我、老いたり・・・/(武術・武道)
- 2011/11/08(Tue) -
 朝、目覚めると、右肩甲骨周りに激しい痛みが走り、日常生活動作にも難渋するようになっていた。


 先月、M君に足掛け5時間ほど通しで稽古をつけ、その翌週、通常の稽古で打剣を2時間ほどした翌日から、右の肩甲骨の周辺に痛みを感じていた。その後、多忙のためだまだまし生活してきたのだが、ついに限界が来たようである。

 しかたなく、自宅に近い整骨院で治療をしてもらう。

「野球かなにか、おやりになっているのですか?」と、整骨院の先生。

「いや、野球じゃないんですが・・・」
「というと?」
「手裏剣と剣術なんですけど」
「はっ?」

 とまあ、そんな会話の後で、マッサージに運動療法、お灸をしてもらう。

 先生の話によれば、腕を振り下ろした際に、そのまま振りぬくような動きは良いのだけれど、たとえば当庵の手裏剣術の打法のように、抜刀につなげるために腕を降りぬかずに胸の前あたりで急激に止める動き、あるいは剣術や抜刀術の斬り下ろしのように、振り下ろした剣を、手の内を締めて切先下がりでピタリと止めるような動きというのは、背中の筋肉に大きな負担がかかるのだとか。

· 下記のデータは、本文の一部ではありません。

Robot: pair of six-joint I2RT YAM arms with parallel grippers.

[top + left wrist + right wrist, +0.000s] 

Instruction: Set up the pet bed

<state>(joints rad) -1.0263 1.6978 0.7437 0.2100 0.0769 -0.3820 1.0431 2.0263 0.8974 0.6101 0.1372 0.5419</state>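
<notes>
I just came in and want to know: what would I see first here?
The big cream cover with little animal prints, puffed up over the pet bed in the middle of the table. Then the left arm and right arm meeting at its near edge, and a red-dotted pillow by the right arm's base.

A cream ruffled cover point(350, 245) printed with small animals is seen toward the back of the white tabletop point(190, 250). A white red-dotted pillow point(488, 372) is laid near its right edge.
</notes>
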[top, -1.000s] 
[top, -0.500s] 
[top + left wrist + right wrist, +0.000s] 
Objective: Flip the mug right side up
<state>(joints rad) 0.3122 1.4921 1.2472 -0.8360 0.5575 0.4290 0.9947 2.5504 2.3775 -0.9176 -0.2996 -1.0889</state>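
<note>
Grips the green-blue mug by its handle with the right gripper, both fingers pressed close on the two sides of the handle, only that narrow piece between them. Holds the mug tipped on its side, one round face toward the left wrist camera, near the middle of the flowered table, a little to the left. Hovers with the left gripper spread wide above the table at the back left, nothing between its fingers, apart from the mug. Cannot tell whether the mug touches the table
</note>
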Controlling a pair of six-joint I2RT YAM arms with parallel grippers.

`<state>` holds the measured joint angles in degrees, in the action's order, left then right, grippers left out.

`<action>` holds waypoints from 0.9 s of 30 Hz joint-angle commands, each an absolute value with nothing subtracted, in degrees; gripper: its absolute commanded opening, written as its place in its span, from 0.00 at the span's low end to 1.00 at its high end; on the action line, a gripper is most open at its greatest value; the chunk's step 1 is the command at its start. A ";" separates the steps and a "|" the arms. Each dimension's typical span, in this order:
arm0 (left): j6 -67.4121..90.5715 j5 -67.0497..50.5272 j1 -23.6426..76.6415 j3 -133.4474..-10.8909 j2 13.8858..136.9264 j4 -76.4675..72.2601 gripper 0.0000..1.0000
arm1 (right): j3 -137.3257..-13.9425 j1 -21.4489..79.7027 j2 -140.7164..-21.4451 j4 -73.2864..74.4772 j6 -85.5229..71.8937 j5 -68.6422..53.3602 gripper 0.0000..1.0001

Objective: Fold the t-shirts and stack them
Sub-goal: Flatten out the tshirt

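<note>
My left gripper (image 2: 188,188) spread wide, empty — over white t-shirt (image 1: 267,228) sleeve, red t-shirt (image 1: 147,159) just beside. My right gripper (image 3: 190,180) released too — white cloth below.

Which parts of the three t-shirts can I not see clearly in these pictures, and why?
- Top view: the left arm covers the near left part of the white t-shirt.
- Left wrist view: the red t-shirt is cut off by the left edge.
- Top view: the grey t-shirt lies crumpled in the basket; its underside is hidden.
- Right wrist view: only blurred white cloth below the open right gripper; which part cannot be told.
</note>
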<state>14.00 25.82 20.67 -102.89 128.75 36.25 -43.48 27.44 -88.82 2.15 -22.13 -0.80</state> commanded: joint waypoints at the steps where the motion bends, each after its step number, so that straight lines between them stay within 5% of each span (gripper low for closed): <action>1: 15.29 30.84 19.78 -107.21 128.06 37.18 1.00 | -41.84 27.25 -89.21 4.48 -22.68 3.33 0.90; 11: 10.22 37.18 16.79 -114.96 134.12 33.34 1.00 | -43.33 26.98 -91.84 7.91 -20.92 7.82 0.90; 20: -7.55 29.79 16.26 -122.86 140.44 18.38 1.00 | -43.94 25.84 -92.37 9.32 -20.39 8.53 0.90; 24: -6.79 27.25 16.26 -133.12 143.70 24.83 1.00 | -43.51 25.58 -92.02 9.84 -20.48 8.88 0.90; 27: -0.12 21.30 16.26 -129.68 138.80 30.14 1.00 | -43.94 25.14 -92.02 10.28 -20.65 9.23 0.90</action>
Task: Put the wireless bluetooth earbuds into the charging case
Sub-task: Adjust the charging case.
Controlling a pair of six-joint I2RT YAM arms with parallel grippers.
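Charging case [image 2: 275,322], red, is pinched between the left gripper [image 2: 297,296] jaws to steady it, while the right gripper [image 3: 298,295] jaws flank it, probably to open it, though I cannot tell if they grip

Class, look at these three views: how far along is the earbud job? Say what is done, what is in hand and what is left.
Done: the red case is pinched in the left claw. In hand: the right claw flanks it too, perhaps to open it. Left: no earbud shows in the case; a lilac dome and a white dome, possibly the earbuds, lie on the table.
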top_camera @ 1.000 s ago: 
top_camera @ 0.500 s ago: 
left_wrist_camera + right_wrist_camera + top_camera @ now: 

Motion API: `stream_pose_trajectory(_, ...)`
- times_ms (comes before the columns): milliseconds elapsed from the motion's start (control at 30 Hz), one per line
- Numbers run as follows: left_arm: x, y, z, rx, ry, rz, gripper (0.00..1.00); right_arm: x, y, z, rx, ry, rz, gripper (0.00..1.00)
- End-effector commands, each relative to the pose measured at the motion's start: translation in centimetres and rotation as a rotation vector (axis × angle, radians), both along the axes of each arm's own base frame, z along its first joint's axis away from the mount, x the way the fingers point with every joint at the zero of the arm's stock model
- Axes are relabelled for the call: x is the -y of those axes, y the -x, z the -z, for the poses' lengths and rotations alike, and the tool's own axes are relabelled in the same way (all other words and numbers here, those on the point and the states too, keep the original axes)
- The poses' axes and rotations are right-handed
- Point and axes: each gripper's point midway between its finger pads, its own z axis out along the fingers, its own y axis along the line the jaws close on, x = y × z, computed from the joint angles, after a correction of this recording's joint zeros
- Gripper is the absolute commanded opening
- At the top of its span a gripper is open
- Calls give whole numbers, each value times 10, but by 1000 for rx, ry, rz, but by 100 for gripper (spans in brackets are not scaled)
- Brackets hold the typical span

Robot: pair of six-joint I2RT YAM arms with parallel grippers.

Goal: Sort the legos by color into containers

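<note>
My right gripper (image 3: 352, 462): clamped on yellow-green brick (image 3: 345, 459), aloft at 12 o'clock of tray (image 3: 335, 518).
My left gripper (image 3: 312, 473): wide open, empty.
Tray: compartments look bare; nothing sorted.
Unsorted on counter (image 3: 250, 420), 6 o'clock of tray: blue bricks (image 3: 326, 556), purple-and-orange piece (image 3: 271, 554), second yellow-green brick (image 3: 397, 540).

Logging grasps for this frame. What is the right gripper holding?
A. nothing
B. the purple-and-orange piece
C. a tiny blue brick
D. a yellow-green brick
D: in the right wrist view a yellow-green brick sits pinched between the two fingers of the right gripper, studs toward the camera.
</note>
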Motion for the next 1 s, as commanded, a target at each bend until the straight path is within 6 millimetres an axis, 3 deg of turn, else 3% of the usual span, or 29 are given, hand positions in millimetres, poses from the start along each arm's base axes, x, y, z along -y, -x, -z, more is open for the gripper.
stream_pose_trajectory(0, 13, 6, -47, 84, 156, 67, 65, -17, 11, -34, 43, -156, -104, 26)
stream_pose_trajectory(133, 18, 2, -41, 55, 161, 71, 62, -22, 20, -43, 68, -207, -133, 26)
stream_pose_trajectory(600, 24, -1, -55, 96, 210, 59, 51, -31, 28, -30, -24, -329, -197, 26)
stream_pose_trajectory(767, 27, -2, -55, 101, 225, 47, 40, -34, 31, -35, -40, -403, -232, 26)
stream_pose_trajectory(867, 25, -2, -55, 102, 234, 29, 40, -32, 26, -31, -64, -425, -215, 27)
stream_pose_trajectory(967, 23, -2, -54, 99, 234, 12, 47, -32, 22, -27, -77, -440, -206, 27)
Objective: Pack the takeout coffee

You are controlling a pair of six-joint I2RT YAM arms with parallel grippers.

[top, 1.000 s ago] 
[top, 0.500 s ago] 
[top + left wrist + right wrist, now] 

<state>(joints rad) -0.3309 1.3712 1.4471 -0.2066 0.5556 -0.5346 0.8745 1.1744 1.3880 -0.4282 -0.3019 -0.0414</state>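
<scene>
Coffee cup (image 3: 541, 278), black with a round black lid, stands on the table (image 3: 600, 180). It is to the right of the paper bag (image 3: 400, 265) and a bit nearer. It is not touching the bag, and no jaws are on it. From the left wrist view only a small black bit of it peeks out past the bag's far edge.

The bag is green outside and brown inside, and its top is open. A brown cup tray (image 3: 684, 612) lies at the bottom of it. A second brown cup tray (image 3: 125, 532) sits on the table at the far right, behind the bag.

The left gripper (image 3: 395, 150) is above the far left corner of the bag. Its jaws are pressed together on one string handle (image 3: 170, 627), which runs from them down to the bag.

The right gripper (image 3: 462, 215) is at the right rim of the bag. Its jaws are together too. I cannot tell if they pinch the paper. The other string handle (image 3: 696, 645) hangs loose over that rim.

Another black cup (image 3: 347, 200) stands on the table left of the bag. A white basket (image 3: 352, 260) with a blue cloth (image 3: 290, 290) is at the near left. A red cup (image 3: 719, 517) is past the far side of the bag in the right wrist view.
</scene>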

「しかも武術の動きだと、体軸はぶらさないのですよね?」
「はい」
「そうなると、一段と背中の筋肉に負担がかかるのです」

 とのこと。

 また我ながら面白いなあと思ったのは、右側の背筋だけを痛めてしまったということ。

 私の剣術や抜刀術の操法は、旧師の教えで、両手太刀でも右手が主軸となる(あくまで意識レベルなのだけれど)。

 ゆえに負担が過度にかかったのが、右側の背筋に限定されたというのは、ある意味で、旧師の教えどおりの動きをしているのだということであろう(笑)。

 しかしまあ、たかが半日ほどの稽古で、身体を痛めてしまうとは、我、老いたりということだ。不惑を過ぎるということは、こういうことなのだろうか。


 とりあえず整骨院の先生の話では、しばらく安静にしていろということなので、右の背筋を休めるために、しばらくは左太刀の稽古でもしていようかと思う・・・。